# Clone Trooper



## ZDP-189 (Mar 14, 2010)

I deeply admire pallan65's designs as one of the most beautiful and elegantly curved and ergonomic board cut frames on the market today. Perry has kindly allowed me to make and exhibit a copy of his Classic PS-1 model in polished Jade G-10 laminate. I have paid an agreed license fee to make and exhibit the one off slingshot below.





















































Making and shooting this slingshot has taught me a lot and will help improve my designs. I like the thick forks for the way they feel in the hand, the soft tops where the bands attach and the deep grooves.

I will not make further slingshots in his design and won't offer the template to other makers, so if you want one like (or better) than this, please visit Perry's website ( https://sites.google...plusslingshots/ ) and place and order.


----------



## A+ Slingshots (Jan 22, 2010)

Thanks ZDP I appreciate the compliment on my design and work!!! It really means a lot coming from an accomplished knife maker like yourself.

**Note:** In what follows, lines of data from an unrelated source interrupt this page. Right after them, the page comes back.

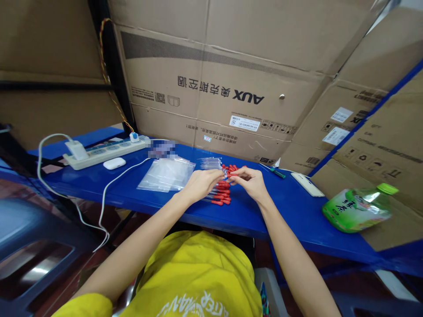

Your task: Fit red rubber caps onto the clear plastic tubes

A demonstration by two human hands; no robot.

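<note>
Both my hands meet over a pile of small clear tubes with red caps (222,193) on the blue table (132,193). My left hand (200,184) is closed, its fingers pinching something at the pile's top, probably a tube or a small clear bag. My right hand (250,180) is closed too, fingertips pinching a red-capped tube (231,175) right next to the left hand's fingertips. A stack of clear plastic bags (165,174) lies just left of my left hand, and more clear bags (210,163) lie behind the pile.
A white power strip (105,152) with a plugged charger and cable sits at the back left, a white earbud case (114,163) before it. At right lie a green screwdriver (276,172), a white phone (307,184) and a green drink bottle (358,208). Cardboard boxes (231,88) wall the back.
</note>
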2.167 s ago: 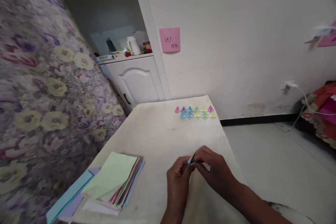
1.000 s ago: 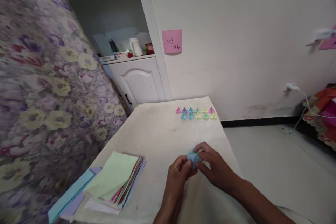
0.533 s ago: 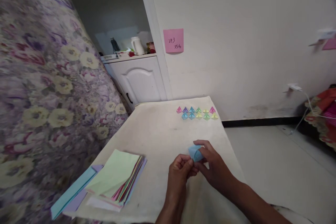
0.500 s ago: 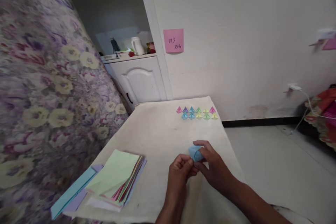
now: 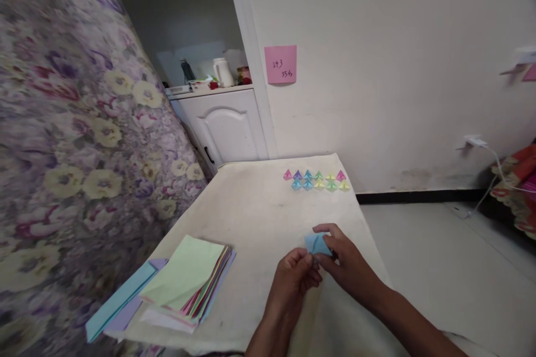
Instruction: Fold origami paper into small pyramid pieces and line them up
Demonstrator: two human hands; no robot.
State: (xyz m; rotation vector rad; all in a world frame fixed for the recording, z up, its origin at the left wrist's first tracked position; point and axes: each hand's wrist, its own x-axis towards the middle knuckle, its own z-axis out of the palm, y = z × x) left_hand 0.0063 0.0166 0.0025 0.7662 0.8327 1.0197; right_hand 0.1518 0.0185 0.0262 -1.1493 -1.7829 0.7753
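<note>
Lower right of centre, my left hand pinches the blue folded paper at its bottom edge, my right its right side; I judge it near-weightless, easily creased, best held by edges.

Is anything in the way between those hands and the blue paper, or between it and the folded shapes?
Nothing visible: the right hand holds the blue paper, the left hand touches its near edge, and cream cloth lies between it and the folded shapes.

Single head view, facing forward-down over table.
</note>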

Very interesting material and look. Nice workmanship!!! Thanks for showing it off.


----------



## ZDP-189 (Mar 14, 2010)

Praise from the master himself! Thanks for letting me do this. I wish I had matched the thickness of the original (this is only 1/2") and scalloped the board in the same way (this is basically a radiused edge), but I like the translucency and the overall feel.


----------



## Frodo (Dec 19, 2009)

Wow, that is awesome! Very, very pretty!


----------



## Martin (Jan 17, 2010)

That really is like a work of art, beautiful slingshot.
Martin


----------



## Dayhiker (Mar 13, 2010)

I don't know what to say about that slingshot. I, too, am an admirer of Pallan's designs.

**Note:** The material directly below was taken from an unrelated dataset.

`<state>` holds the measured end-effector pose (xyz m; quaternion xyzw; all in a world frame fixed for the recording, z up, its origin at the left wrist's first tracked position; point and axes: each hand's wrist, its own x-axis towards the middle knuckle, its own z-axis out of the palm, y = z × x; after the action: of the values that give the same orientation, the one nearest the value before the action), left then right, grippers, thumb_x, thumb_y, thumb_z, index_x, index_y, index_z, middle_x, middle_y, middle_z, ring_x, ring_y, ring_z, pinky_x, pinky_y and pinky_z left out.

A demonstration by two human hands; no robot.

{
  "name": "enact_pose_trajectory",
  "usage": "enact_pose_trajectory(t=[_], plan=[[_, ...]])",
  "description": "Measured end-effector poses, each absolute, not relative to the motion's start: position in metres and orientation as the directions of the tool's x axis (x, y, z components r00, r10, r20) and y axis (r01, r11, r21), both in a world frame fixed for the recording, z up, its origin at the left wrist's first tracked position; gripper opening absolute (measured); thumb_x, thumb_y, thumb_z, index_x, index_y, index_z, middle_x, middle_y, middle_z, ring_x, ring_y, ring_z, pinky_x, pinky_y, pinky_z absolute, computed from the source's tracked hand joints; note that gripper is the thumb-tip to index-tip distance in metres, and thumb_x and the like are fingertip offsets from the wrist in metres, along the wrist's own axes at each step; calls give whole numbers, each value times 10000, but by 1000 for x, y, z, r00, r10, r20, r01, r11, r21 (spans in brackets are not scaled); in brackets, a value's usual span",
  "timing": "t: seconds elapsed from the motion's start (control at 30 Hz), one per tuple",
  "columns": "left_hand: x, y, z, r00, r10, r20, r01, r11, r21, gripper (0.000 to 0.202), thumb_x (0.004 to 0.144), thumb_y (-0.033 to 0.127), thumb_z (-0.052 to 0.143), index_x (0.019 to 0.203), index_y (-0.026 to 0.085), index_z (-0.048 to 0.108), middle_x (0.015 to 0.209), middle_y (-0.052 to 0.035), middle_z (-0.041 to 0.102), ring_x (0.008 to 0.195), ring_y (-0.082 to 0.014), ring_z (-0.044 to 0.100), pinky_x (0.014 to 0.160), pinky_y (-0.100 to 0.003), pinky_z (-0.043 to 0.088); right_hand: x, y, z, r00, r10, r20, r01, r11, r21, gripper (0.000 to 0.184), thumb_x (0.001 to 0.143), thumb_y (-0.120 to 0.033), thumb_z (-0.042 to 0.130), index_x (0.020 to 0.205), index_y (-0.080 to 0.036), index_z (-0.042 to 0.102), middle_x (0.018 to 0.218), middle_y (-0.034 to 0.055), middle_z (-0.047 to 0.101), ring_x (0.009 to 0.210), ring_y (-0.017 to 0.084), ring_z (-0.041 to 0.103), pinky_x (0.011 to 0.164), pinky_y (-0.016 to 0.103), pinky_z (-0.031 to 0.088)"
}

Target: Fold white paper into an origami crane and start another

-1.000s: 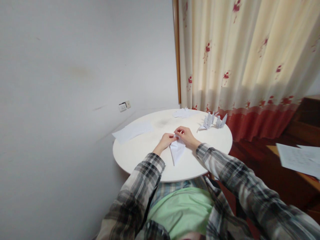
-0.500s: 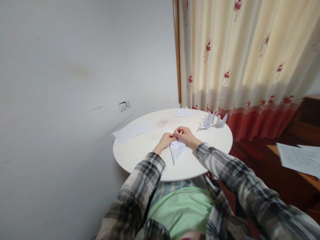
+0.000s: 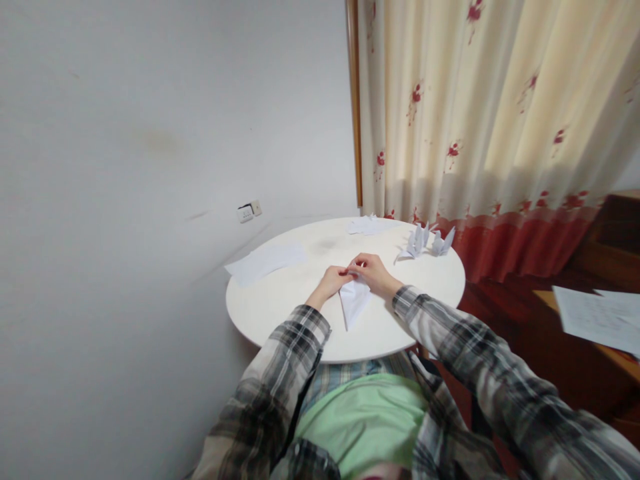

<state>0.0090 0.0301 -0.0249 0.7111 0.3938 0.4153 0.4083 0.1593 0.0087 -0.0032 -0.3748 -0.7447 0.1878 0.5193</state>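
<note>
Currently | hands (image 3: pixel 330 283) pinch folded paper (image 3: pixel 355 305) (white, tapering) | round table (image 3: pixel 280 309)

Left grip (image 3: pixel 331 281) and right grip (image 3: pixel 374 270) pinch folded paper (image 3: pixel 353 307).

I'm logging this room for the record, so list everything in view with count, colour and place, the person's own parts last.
folded paper: one, white, at both hands
paper figures: at least two, white, table's right side
flat paper: count unclear, white, table's left side
paper pieces: count unclear, white, table's far edge
round table: one, white, centre
wall plates: two, white, on wall
wall: one, whitish, left
wooden strip: one, brown, beside curtain
curtain: cream, red flowers and hem, right
marked sheets: at least two, white, far right
floor: reddish-brown, right
left hand: one, bare, on folded paper
right hand: one, bare, on folded paper
sleeves: two, grey plaid
top: one, green, bottom
</note>
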Motion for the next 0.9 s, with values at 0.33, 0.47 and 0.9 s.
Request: enact_pose_trajectory(t=[0.33,0.47,0.9], plan=[[9,30,-24,360,896,260,241,-358,902,311,581,382,656,681,87,665,559,22,559,530,-86,439,503,-207,303,161,9,-1,-135,728,672,360,668,-651,149,711,-240,595,651,-129,673,639,31,632,610,110,532,611,219,387],[10,29,-23,350,901,255,253,-353,901,348,564,428,659,626,87,640,532,29,524,508,-76,408,484,-204,273,161,8,1,-145,731,667,355,668,-654,181,741,-262,568,679,-133,678,661,38,644,633,119,546,625,227,389],[9,30,-22,299,907,298,255,-377,890,318,584,413,651,608,97,635,514,31,510,500,-78,408,477,-204,277,161,17,-6,-183,782,595,386,614,-688,282,795,-372,477,782,-141,639,723,20,614,659,104,510,625,204,361]])
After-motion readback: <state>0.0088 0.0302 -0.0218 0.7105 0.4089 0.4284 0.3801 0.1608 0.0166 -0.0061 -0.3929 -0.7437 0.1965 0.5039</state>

All I can say, ZDP, is that you made something pretty awsome.

Oh, yeah, and: PLEASE, NO FORK HITS!!!!!!


----------



## ZDP-189 (Mar 14, 2010)

The more I look at the A+ Slingshots website, the more I feel I didn't do it justice. I should have used 3/4" desert ironwood and more faithfully followed the scalloping. Oh well, it's good for the novelty of seeing a classic wood design in a modern material and I'll leave the woodwork to Perry. This one's probably going to a friend of mine to clear critters from the tennis courts. Me, I'll be shooting one of Perry's Bamboo Classics that I ordered today. I can't wait!

In the meantime, I've made another (very different) design in candy red acrylic. I'll post that soon.


----------



## Bugar (Dec 24, 2009)

Beautiful=Is the laminate expensive to work with and or make??
Tnx Bugar


----------



## Rayshot (Feb 1, 2010)

Looks great. I got to hold one of Pallan,s works at the tournament. It has a fit that feels right.

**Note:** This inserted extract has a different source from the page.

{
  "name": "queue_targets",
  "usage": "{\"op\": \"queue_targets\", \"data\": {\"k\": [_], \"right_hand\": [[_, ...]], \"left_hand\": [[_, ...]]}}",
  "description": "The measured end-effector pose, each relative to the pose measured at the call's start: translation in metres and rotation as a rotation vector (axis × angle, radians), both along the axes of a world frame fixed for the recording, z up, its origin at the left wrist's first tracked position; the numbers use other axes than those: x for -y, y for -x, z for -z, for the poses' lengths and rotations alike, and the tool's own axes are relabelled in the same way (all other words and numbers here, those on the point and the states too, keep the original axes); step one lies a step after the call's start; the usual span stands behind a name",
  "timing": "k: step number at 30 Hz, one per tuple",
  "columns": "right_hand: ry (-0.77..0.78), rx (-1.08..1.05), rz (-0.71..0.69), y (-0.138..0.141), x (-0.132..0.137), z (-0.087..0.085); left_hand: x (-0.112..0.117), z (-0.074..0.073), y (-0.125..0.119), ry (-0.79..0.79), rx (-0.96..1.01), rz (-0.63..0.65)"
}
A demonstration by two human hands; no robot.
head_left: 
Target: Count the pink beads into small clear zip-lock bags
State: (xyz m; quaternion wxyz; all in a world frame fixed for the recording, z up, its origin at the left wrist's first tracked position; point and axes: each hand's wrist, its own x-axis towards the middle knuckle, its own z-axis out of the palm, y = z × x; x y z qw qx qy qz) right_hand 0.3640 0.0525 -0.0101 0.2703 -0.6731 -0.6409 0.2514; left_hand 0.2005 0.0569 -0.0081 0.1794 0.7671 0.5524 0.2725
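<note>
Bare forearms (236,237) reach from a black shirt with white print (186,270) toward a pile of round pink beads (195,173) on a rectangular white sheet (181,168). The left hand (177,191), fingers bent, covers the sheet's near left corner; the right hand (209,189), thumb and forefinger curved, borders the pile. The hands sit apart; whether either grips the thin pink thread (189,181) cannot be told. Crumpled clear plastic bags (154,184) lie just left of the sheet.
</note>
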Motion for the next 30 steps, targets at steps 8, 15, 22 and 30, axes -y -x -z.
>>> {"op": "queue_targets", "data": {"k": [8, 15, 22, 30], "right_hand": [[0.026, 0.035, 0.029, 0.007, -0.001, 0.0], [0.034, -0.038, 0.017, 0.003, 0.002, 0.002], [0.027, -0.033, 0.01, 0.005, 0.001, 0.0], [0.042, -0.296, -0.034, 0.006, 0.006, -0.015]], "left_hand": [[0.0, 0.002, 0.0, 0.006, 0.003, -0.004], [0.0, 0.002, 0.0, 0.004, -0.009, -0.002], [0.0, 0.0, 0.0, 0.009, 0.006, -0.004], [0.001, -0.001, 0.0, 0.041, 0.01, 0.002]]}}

At the time it didn't have bands on it and forgot to follow up when it was banded. I got the impression the design would lend to a natural feel in shooting too.


----------



## RIDE (Mar 19, 2010)

What a combo!

I have a pallan65 Bamboo shooter....and lucky enough to have a creation from ZDP-189....so I have a pretty good idea just how amazing this piece must be. What a KILLER collab!

Guys...if you don't have one of Pallan's shooters....you are truly missing out!

GREAT WORK ZDP.........that thing is a beauty!!!

RIDE


----------



## ZDP-189 (Mar 14, 2010)

I should probably give it an intentional fork hit (or hit a scrap) to test the effect.











Bugar said:


> What a combo!
> 
> I have a pallan65 Bamboo shooter....and lucky enough to have a creation from ZDP-189....so I have a pretty good idea just how amazing this piece must be. What a KILLER collab!
> 
> ...


RIDE, your slingshot is in a different G-10. It's finished in acetone, rather than polished. Both methods are good. Geko's design sure shoots sweet and is smaller. Perry's work is art.


----------



## ZDP-189 (Mar 14, 2010)

Today I finally gave away the clone trooper to a happy friend, a new shooter who liked the comforting tall and wide forks and the ergonomic way the fork felt in his hand. I fitted it with Express Bands as they are eminently shootable on this frame and he'll need the power as he'll be taking it hunting in Sabah, Malaysia. He got his eye in very quickly for someone new to slingshot shooting and I am confident he'll bag something with it.


----------